Libvirt FTBFS in Artful on x86

Bug #1718668 reported by Christian Ehrhardt 
6
This bug affects 1 person
Affects Status Importance Assigned to Milestone
Ubuntu Cloud Archive
Fix Released
Medium
Unassigned
Pike
Fix Released
Medium
Unassigned
libvirt (Ubuntu)
Fix Released
Undecided
Unassigned

Bug Description

Not yet sure what changed since the last upload.
It might even be a build environment change.

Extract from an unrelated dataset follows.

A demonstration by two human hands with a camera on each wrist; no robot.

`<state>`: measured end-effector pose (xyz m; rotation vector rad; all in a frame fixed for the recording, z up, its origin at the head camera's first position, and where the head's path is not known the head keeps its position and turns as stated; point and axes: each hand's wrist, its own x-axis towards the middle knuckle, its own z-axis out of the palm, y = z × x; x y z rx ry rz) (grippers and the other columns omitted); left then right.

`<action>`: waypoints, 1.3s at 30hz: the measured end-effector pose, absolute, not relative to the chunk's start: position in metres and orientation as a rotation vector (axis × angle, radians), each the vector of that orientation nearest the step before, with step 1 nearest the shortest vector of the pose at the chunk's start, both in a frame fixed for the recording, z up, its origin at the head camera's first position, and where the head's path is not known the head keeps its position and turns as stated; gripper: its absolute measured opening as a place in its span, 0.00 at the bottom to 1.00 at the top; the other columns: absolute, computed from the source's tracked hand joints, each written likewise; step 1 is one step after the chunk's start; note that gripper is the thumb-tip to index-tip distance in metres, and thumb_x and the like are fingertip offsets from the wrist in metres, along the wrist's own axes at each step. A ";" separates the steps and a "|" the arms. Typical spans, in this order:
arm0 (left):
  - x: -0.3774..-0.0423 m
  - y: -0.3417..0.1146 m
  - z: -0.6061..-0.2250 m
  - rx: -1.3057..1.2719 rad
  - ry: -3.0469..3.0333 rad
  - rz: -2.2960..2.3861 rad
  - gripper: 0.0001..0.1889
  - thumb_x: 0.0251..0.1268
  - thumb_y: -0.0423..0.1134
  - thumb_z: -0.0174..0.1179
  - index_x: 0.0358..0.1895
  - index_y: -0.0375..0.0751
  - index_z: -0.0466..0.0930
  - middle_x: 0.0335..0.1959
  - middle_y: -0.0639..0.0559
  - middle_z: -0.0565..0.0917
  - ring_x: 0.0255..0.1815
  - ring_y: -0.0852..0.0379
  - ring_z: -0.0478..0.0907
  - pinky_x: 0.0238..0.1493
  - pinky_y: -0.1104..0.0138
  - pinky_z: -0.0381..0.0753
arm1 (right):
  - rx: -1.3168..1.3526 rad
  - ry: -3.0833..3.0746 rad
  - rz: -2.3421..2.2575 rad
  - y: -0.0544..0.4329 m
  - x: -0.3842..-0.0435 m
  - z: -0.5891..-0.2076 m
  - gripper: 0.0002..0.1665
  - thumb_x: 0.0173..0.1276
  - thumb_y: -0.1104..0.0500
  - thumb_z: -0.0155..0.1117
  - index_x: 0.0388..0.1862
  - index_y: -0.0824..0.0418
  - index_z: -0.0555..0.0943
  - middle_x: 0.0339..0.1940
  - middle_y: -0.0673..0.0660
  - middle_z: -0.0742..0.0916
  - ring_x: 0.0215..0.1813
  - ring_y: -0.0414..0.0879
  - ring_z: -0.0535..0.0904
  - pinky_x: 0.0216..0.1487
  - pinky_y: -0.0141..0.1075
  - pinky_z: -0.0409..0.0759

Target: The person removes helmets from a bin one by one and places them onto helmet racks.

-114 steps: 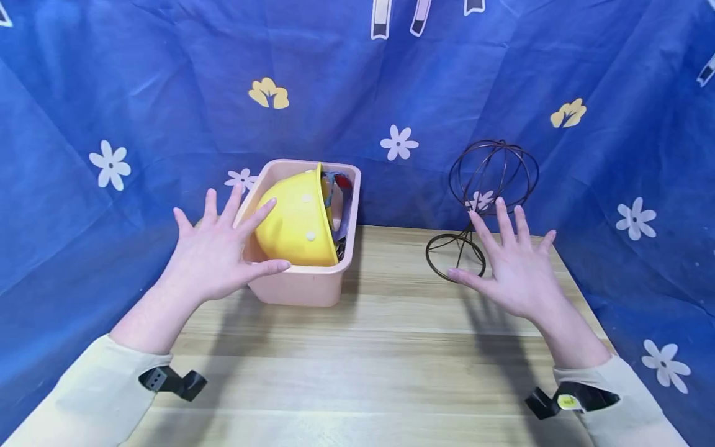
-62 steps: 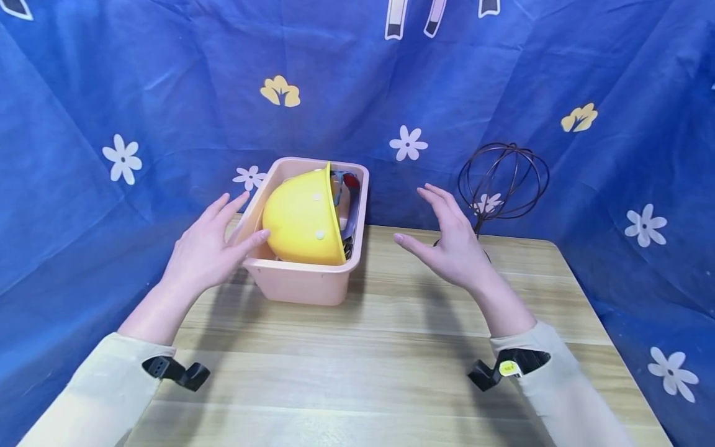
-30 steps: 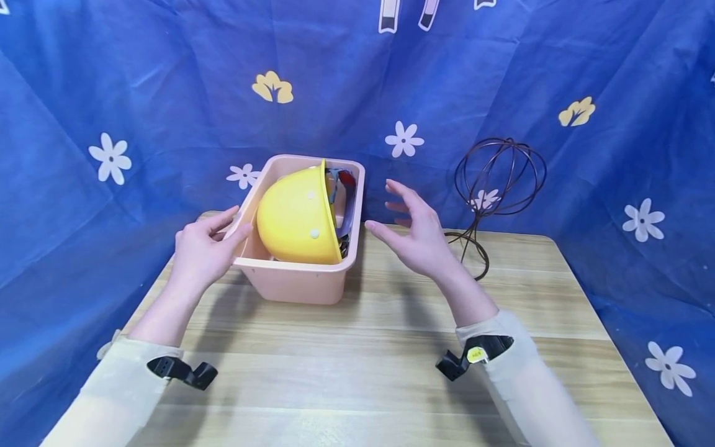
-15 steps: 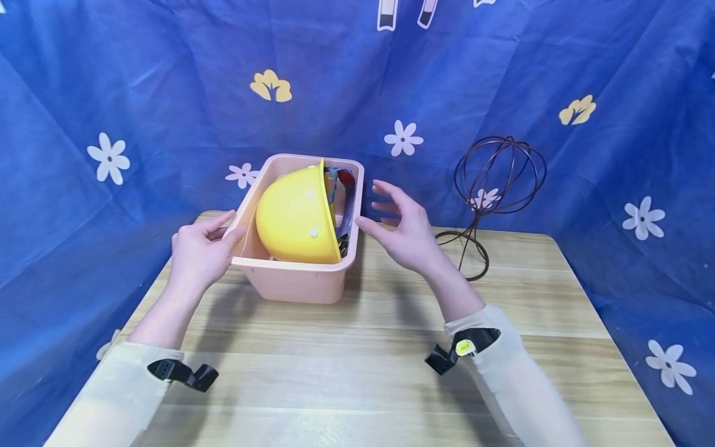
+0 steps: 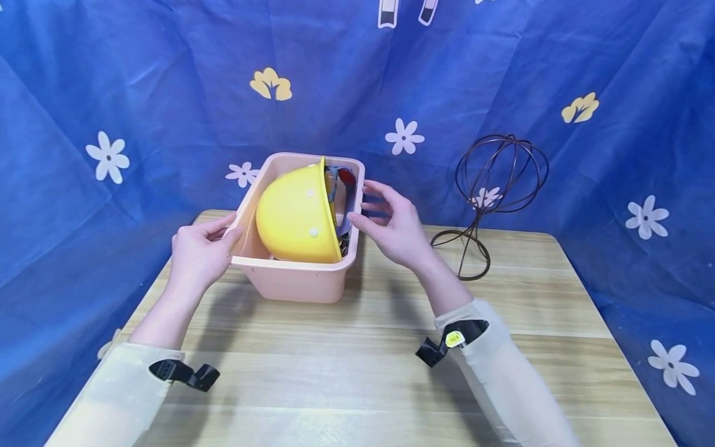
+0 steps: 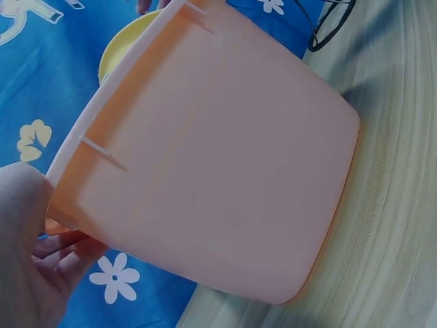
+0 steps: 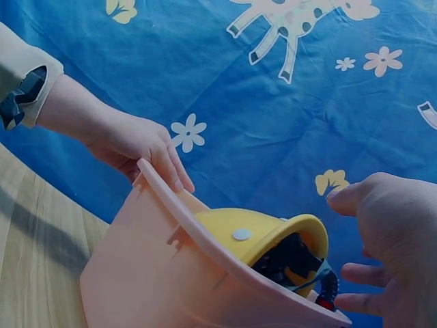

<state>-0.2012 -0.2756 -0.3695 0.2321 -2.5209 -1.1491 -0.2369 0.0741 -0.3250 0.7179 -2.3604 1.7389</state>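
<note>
Pinching the tub (image 5: 296, 284) by its left edge, the left grip (image 5: 200, 253) probably steadies it on the table (image 5: 313, 366). The right grip (image 5: 395, 228), fingers loosely parted, holds nothing at the tub's right edge. Inside the tub, the helmet (image 5: 295, 217) lies sideways, probably because space is tight.

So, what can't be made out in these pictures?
Head view: most of the inside floor of the pink plastic bin, hidden by the yellow domed helmet.
Head view: what the small red thing beside the helmet is; too little shows.
Left wrist view: most of the dark brown wire stand, cut off by the top edge.
Right wrist view: part of the right hand, cut off by the right edge.
</note>
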 end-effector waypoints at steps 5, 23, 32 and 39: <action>-0.202 -0.275 -0.371 0.222 -2.511 -1.159 0.22 0.75 0.48 0.65 0.68 0.48 0.84 0.55 0.39 0.88 0.53 0.44 0.88 0.35 0.85 0.75 | 0.708 -2.375 1.771 0.070 -0.241 -0.325 0.38 0.72 0.55 0.76 0.77 0.60 0.74 0.70 0.57 0.81 0.63 0.53 0.84 0.58 0.43 0.85; -0.201 -0.276 -0.373 0.241 -2.507 -1.189 0.23 0.75 0.49 0.65 0.69 0.50 0.83 0.56 0.39 0.88 0.54 0.45 0.88 0.35 0.84 0.77 | 0.733 -2.458 1.876 0.052 -0.267 -0.319 0.29 0.72 0.54 0.76 0.68 0.64 0.83 0.60 0.56 0.88 0.57 0.46 0.88 0.60 0.40 0.84; -0.200 -0.276 -0.371 0.239 -2.510 -1.178 0.23 0.75 0.49 0.65 0.69 0.49 0.83 0.54 0.39 0.89 0.54 0.45 0.88 0.35 0.84 0.76 | 0.703 -2.576 1.868 0.040 -0.279 -0.315 0.29 0.71 0.52 0.76 0.66 0.64 0.84 0.55 0.54 0.89 0.54 0.45 0.87 0.58 0.38 0.85; -0.199 -0.275 -0.369 0.243 -2.511 -1.189 0.23 0.76 0.48 0.65 0.69 0.48 0.83 0.56 0.38 0.88 0.55 0.44 0.88 0.36 0.83 0.78 | 0.693 -2.655 1.810 0.030 -0.284 -0.313 0.29 0.72 0.51 0.76 0.66 0.64 0.84 0.54 0.53 0.90 0.53 0.43 0.87 0.57 0.35 0.84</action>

TL;DR no change to the current libvirt-3.6 FTBFS

Buildlog at:
https://launchpadlibrarian.net/337780146/buildlog_ubuntu-artful-amd64.libvirt_3.6.0-1ubuntu5~ppa01_BUILDING.txt.gz

The Fail is:
FAIL: test-getopt-posix
=======================

../../../../gnulib/tests/test-getopt.h:754: assertion 'strcmp (argv[1], "donald") == 0' failed
FAIL test-getopt-posix (exit status: 134)

tags: added: artful ftbfs
Revision history for this message
Christian Ehrhardt  (paelzer) wrote :

That will do to recreate:
autopkgtest -o test-libvirt-build --shell-fail --apt-upgrade libvirt_3.6.0-1ubuntu5~ppa01.dsc -- qemu ~/work/autopkgtest-artful-amd64.img

Revision history for this message
Christian Ehrhardt  (paelzer) wrote :

The tests checks that argv isn't touched by getopt.
There are multiple calls which work before the breaking one:

The calls set different options:
setenv ("POSIXLY_CORRECT", "1", 1);
Works
then
unsetenv ("POSIXLY_CORRECT");
fails

In this env getopt_loop moves the args around:
(gdb) p argv
$14 = {0x555555559c14 "program", 0x555555559d3d "donald", 0x555555559cd9 "-p", 0x555555559d44 "billy", 0x555555559d4a "duck",
  0x555555559c1c "-a", 0x555555559c1f "bar", 0x0, 0x555555559cc9 "foo", 0x555555559cdc "-q"}
(gdb) n
753 ASSERT (strcmp (argv[0], "program") == 0);
(gdb) p argv
$15 = {0x555555559c14 "program", 0x555555559cd9 "-p", 0x555555559d44 "billy", 0x555555559c1c "-a", 0x555555559d3d "donald",
  0x555555559d4a "duck", 0x555555559c1f "bar", 0x0, 0x555555559cc9 "foo", 0x555555559cdc "-q"}

Revision history for this message
Christian Ehrhardt  (paelzer) wrote :

So it checks for something not meant to be the way it is [1]
I'd assume the action to actually check is wrong.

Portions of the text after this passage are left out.